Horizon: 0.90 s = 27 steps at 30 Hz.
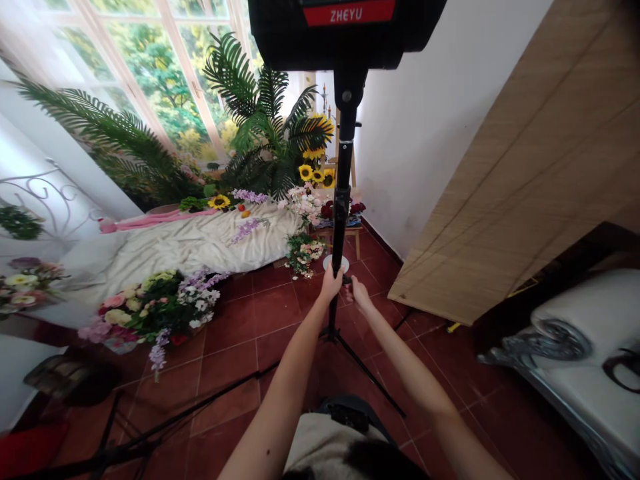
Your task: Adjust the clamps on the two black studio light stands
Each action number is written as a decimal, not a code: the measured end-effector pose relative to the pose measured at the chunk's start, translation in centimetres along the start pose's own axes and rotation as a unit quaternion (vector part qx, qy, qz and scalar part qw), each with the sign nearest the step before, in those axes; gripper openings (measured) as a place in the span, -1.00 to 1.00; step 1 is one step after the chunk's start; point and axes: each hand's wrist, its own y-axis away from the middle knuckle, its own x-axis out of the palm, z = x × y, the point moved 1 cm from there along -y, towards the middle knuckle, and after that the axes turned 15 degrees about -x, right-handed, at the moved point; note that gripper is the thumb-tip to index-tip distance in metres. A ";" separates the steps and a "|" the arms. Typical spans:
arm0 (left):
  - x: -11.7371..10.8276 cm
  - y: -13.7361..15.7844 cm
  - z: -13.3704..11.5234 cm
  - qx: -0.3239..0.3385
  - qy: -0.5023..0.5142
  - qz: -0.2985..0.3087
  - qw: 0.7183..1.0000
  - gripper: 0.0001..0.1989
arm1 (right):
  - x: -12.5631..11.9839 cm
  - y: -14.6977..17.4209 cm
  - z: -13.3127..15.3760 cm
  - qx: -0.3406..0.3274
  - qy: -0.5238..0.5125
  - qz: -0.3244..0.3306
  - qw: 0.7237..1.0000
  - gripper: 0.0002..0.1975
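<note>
- Well, the left hand [333, 283] is wrapped around a tall, thin, black pole [338, 240], low down on it.
- Its fingers are closed on the pole, but some of them are hidden, so I cannot tell how each one sits.
- The right hand [358, 293] is just beside the left hand, on the other side of the pole.
- Its fingers are bent in, close to a small black knob [347, 279] that sticks out from the pole. I cannot tell if they pinch the knob or only touch it.
- The pole stands up on the dark red tile floor [280, 310], right in front of the person. Thin black legs [373, 377] spread out at the bottom.
- On top of the pole is a big black box [345, 43] with a red label that says ZHEYU.
- Behind the hands, a round white disk [327, 261] shows, partly covered by the pole.
- Over to the left is a bed with a wrinkly cream cloth [200, 240], with bright flowers [145, 303] in front of it.
</note>
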 end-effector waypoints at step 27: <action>-0.2 0.2 -0.4 -0.007 0.012 0.012 1.000 -0.70 | -1.3 0.0 0.6 -0.269 0.341 0.036 0.900 -0.68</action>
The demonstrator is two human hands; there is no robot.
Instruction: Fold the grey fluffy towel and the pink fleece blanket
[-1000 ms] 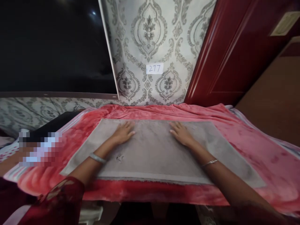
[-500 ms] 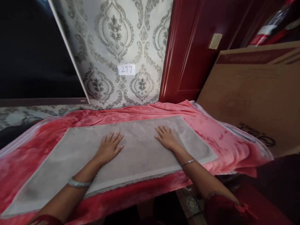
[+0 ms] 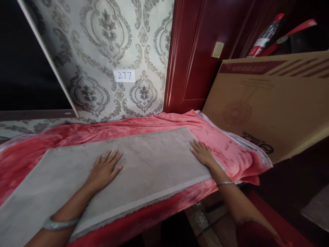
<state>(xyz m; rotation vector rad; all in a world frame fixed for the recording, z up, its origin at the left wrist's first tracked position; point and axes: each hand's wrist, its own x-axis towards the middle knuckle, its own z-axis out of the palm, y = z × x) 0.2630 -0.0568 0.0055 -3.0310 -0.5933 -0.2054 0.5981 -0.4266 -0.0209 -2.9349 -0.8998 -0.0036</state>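
A mat [image 3: 144, 161] lies on a blanket [image 3: 226, 147]. The left hand [image 3: 104, 169] rests flat on its middle, the right hand [image 3: 203, 153] on its right edge. A cardboard box [image 3: 269, 103] leans right of the blanket.

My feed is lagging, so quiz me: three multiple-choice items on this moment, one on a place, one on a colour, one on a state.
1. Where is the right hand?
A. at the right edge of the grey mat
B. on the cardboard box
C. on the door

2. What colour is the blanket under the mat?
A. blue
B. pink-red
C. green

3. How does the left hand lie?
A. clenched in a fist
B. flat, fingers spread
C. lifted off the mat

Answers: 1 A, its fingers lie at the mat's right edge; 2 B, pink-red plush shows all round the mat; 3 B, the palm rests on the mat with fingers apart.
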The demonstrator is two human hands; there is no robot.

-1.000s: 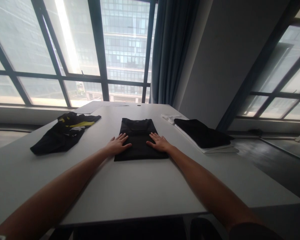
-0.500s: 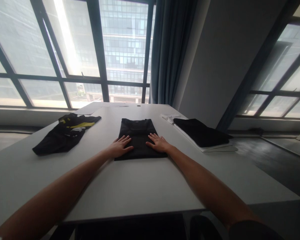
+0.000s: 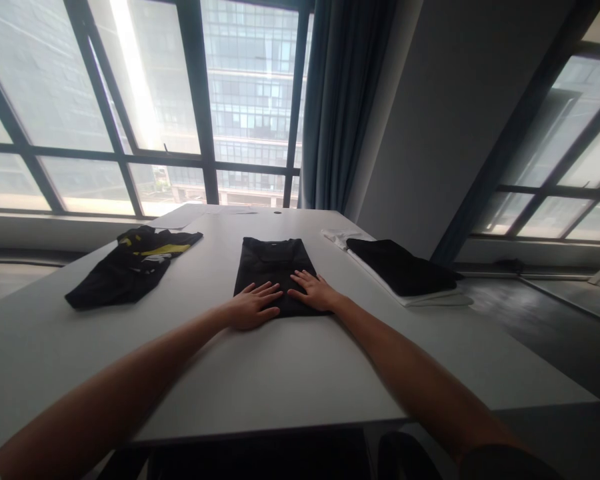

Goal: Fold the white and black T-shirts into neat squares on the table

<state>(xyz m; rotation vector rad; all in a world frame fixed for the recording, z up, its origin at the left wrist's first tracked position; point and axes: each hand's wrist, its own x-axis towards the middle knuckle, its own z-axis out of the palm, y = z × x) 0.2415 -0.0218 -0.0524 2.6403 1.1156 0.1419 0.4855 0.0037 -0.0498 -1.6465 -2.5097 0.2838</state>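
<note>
A black T-shirt (image 3: 273, 257), folded into a neat rectangle with its collar at the far end, lies flat in the middle of the table. My left hand (image 3: 253, 307) rests palm down over its near left corner, fingers stretched out. Beside it, my right hand (image 3: 313, 291) lies flat on the near right part of the shirt with its fingers spread. Neither hand grips the cloth. Parts of the shirt's near edge are hidden under the hands.
On the white table (image 3: 275, 380), a crumpled black garment with yellow and white print (image 3: 135, 267) lies at the left. At the right is a stack of folded black cloth (image 3: 400, 267) over white cloth (image 3: 437, 300). Paper sheets (image 3: 175, 219) lie at the far end, before the windows.
My left hand has slid right and toward me, to the shirt's near edge. My right hand has shifted slightly left. The shirt stays about where it was.
</note>
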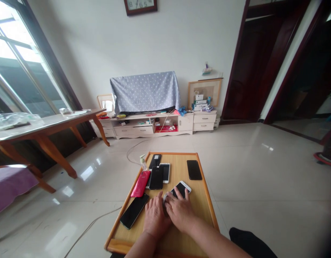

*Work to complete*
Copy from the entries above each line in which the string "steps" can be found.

*Expected output*
Horizon: 0.90 s = 27 steps at 30 Hz.
Each action number is written as a decimal, not a code: the measured end-effector pose relative to the pose measured at the chunk's start, translation in centimetres along the start pose's own axes and rotation as a unit quaternion (vector part qx, qy, qz and scalar part qw), each with the sign nearest the step before, in those axes; gripper openings (measured) as a place in the span, -1.00 to 1.00; step 1 is one step after the chunk's start; point and axes: each hand's wrist, its own y-axis away from the middle knuckle, its own x-axis out of the palm, z = x × y, the point moved 1 cm from there along -y, towards the middle knuckle, and after that the axes turned 15 degrees about -x, right-handed, at the moved point; note that gripper is the thumb-tip to index-tip distance in metres. A ";" separates the steps and a "|" the arms. Typical spans:

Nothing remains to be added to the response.